# Spetsnaz in Besland pics



## Lyle (Mar 30, 2008)

> SEPTEMBER 02, 2004/ SPECIAL FORCES WERE IMMEDIATELY DRAWN UP AND BEGAN TO EXAMINE SITUATION. AS SHELL-SHOCKED REGULAR ARMY SOLDIER HIDES BEHIND SAFE, SPECIAL FORCES SNIPER TRYING TO LOCATE TERRORISTS' POSITIONS.









> SEPTEMBER 02, 2004/ SPECIAL FORCES WERE IMMEDIATELY DRAWN UP AND STARTED PREPARE FOR ASSAULT OPERATION. THEY HAVE OCCUPIED NEARBY APARTMENT BLOCKS AND OFFICES. HERE FIGHTER FROM INTERIOR MINISTRY SPETSNAZ (SPECIAL FORCES) UNIT PREPARES AMMUNITION FOR ASSAULT.









> NIGHT SEPTEMBER 02-SEPTEMBER 03, 2004/ SPETSNAZ FIGHTERS JUST HAVE BEEN TOLD THAT THEY'RE "NO LONGER IN RESERVE" AND ORDERED TO FORM THE ASSAULT GROUP. HERE CAPTAIN "YERYOMA", ASSAULT GROUP COMMANDER FROM INTERIOR MINISTRY SPECIAL FORCES UNIT INSTRUCTING HIS FIGHTERS BEFORE THE STORM.









> NIGHT SEPTEMBER 02-SEPTEMBER 03, 2004/ RUSSIAN SF FIGHTERS FROM INTERIOR MINISTRY SPETSNAZ UNIT MAKE LAST PREPARATIONS BEFORE ASSAULT.









> SEPTEMBER 03, 2004/ SPETSNAZ FIGHTERS HAVE OCCUPIED ALL APARTMENT BLOCKS AND OFFICES NEARBY SCHOOL. TERRORISTS REGULARLY DISTURBED SF MEN WITH FIRE FROM SNIPER RIFLES AND RPG-LAUNCHERS. HERE SF OFFICER DODGING BULLETS.









> SEPTEMBER 03, 2004/ SNIPER OF "ALFA" GROUP FIRES AT TERRORISTS, WHICH OPENED FIRE AT ESCAPING HOSTAGES.









> SEPTEMBER 03, 2004/ SPOTTER ORIENTS FIGHTER OF "ALFA" GROUP DURING BATTLE.

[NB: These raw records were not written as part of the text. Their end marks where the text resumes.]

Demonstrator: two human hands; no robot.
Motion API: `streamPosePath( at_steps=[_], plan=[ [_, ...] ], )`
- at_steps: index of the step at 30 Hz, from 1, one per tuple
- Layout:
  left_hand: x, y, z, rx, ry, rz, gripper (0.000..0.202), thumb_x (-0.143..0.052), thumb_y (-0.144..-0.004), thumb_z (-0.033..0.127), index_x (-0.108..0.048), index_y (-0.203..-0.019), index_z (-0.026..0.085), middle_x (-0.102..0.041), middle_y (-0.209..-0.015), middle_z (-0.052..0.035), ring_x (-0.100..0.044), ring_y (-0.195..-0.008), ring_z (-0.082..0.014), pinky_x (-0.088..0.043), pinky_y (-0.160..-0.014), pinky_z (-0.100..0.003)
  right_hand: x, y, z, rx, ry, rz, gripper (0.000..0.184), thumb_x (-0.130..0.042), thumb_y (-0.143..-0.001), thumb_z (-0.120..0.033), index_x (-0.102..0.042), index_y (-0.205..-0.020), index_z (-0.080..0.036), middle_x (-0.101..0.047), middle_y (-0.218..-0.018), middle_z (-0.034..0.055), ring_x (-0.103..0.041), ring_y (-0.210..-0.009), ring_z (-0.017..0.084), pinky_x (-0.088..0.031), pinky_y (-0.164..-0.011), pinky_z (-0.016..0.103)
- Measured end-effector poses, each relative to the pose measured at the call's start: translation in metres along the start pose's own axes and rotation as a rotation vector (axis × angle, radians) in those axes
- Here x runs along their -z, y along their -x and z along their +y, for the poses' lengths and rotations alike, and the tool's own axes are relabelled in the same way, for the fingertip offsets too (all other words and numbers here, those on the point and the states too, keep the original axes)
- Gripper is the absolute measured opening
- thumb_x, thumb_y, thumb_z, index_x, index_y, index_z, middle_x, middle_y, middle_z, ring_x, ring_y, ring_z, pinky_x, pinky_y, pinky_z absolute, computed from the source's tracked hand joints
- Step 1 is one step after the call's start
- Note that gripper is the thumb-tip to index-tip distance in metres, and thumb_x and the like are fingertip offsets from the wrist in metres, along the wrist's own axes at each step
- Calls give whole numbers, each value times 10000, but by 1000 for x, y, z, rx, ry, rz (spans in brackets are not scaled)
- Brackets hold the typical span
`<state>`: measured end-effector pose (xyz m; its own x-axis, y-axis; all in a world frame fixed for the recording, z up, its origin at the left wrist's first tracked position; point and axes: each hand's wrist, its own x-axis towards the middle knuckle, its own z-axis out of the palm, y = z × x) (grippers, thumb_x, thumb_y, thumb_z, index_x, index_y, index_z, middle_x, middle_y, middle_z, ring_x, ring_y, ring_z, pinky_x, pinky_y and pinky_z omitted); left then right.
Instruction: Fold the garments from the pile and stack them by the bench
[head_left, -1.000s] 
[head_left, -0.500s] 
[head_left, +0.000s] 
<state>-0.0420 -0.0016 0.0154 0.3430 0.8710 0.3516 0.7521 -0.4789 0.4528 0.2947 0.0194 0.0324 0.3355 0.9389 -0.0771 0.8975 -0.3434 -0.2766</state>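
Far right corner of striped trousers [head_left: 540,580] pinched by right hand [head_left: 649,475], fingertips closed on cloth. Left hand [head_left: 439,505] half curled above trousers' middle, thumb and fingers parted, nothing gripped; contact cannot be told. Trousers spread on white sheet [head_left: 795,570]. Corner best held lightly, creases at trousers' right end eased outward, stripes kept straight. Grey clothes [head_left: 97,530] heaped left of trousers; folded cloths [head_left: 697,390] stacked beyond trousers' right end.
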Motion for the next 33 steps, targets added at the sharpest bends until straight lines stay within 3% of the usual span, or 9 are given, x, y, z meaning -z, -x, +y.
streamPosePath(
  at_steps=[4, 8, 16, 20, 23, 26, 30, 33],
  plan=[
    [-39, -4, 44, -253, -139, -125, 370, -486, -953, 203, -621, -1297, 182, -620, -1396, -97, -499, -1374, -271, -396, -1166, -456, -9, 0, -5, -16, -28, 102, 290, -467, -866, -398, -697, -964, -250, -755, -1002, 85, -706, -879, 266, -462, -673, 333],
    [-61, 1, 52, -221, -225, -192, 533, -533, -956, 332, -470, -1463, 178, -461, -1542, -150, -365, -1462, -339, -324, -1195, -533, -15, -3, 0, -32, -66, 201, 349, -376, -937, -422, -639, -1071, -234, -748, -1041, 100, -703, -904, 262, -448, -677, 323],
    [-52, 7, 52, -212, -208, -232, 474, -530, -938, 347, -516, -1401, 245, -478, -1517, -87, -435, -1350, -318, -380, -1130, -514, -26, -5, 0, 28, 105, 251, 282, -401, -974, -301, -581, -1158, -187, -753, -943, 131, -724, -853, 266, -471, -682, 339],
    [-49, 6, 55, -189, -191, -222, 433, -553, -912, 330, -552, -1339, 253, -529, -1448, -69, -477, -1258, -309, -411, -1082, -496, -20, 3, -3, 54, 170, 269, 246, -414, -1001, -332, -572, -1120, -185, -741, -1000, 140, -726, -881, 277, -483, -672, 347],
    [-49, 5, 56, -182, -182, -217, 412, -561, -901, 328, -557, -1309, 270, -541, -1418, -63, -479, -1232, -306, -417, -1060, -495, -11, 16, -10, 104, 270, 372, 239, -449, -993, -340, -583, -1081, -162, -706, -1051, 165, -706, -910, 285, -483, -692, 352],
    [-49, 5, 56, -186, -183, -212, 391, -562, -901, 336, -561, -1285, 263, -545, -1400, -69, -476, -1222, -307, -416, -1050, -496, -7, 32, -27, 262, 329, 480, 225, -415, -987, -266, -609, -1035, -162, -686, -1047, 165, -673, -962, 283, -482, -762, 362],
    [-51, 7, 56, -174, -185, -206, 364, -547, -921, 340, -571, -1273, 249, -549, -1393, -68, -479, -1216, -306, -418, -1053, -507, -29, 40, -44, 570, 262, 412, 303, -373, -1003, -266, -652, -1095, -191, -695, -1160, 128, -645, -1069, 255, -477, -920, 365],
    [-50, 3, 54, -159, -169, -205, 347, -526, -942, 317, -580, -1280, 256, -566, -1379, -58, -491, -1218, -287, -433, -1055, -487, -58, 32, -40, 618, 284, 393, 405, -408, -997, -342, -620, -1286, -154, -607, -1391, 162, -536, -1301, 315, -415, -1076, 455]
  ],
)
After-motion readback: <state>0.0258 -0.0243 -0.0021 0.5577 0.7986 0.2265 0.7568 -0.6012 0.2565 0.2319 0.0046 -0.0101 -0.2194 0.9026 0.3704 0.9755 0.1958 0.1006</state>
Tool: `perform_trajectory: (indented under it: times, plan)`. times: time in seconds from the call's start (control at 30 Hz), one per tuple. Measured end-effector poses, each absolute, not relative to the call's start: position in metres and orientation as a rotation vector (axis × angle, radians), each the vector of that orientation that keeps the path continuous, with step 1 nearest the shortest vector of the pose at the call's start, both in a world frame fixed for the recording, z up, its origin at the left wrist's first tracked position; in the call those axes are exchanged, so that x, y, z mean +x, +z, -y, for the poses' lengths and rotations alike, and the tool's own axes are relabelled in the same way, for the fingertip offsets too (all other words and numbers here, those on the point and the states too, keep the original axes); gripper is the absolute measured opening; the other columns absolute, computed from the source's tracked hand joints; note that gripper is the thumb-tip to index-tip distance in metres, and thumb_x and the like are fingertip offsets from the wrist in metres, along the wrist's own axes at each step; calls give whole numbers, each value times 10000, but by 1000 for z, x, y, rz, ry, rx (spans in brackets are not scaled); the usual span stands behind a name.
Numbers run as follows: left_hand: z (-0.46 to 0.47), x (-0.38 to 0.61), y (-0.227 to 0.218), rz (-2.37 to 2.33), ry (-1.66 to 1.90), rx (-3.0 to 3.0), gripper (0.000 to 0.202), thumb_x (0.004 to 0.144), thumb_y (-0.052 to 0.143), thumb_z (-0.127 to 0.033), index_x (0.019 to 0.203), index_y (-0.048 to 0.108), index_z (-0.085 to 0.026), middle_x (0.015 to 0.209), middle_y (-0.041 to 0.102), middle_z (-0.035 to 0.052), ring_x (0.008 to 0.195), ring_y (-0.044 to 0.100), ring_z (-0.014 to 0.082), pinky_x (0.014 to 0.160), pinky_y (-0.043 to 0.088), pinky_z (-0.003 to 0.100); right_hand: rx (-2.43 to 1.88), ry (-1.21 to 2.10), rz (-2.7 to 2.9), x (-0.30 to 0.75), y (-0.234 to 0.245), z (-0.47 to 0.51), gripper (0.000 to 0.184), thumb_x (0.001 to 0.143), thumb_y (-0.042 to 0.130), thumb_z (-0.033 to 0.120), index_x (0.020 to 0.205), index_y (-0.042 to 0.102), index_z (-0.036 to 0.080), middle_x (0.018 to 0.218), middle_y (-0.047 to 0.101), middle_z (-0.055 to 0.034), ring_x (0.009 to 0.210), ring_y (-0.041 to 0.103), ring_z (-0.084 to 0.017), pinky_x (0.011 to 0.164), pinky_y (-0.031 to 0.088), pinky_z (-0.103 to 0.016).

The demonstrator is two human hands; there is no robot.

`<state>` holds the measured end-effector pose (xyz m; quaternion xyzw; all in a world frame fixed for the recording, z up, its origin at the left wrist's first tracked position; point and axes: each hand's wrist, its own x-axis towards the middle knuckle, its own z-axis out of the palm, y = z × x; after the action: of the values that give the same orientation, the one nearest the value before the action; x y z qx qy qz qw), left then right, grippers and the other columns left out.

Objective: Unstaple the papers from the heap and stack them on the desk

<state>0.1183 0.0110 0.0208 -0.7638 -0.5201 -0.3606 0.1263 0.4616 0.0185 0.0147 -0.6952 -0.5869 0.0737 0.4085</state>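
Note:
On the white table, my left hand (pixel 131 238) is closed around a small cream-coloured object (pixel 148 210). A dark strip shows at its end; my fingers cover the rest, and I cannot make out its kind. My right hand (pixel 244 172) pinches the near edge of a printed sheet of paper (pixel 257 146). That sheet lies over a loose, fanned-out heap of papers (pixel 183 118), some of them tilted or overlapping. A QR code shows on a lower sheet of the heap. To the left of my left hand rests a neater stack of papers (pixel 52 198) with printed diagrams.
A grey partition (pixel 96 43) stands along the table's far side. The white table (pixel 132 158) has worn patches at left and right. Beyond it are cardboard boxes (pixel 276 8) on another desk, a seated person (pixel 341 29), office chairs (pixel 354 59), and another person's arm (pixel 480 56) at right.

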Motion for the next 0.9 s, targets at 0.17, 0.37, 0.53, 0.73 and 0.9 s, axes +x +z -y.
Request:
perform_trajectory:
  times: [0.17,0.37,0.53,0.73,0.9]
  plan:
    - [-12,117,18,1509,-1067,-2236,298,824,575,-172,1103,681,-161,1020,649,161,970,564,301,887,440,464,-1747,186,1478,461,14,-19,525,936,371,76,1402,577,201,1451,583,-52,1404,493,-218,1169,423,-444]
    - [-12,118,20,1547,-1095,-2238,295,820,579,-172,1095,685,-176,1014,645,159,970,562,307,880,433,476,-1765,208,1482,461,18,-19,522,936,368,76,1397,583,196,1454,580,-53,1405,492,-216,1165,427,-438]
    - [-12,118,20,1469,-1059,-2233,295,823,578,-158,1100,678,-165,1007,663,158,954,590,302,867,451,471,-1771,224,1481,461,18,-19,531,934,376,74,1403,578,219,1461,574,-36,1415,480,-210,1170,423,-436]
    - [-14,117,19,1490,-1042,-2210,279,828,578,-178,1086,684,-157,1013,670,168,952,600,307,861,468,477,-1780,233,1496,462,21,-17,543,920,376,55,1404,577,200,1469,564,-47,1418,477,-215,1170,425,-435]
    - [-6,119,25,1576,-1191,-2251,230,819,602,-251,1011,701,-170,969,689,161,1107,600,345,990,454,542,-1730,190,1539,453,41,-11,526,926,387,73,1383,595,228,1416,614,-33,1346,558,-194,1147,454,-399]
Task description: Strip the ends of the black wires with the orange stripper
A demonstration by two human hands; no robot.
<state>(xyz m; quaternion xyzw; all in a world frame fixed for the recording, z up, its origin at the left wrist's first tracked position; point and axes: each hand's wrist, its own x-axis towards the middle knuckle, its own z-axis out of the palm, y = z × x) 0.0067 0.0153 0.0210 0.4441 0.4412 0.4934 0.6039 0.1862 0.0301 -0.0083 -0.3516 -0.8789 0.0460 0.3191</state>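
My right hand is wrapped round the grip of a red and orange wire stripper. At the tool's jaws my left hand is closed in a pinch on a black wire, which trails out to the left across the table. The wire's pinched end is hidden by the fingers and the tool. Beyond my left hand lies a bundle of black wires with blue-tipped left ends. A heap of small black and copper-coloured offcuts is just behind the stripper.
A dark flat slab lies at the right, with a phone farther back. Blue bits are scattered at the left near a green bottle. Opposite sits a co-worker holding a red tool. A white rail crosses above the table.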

> SEPTEMBER 03, 2004/ SPOTTER ORIENTS FIGHTER OF "ALFA" GROUP DURING BATTLE. FOTO TAKEN: SEPTEMBER 03, 2004, BESLAN, RUSSIAN FEDERATION.









> SEPTEMBER 03, 2004/ FIGHTERS OF "VYMPEL" TEAM REGROUP UNDER TERRORISTS'FIRE SECONDS BEFORE ASSAULT.



www.dimapics.com


----------



## Ravage (Mar 31, 2008)

Robal should have more infos about Biesland, it is his AO after all :)


----------



## Typhoon (Mar 31, 2008)

Thanks for posting the pictures, Choose. I just finished Terror At Beslan by John Giduck, and on Friday HBO ran their documentary "The Children of Beslan". The men of the Speznaz acted with incredible bravery during that barbaric attack, with the operators placing themselves between the terrorists and the fleeing children to protect them during ending firefight. 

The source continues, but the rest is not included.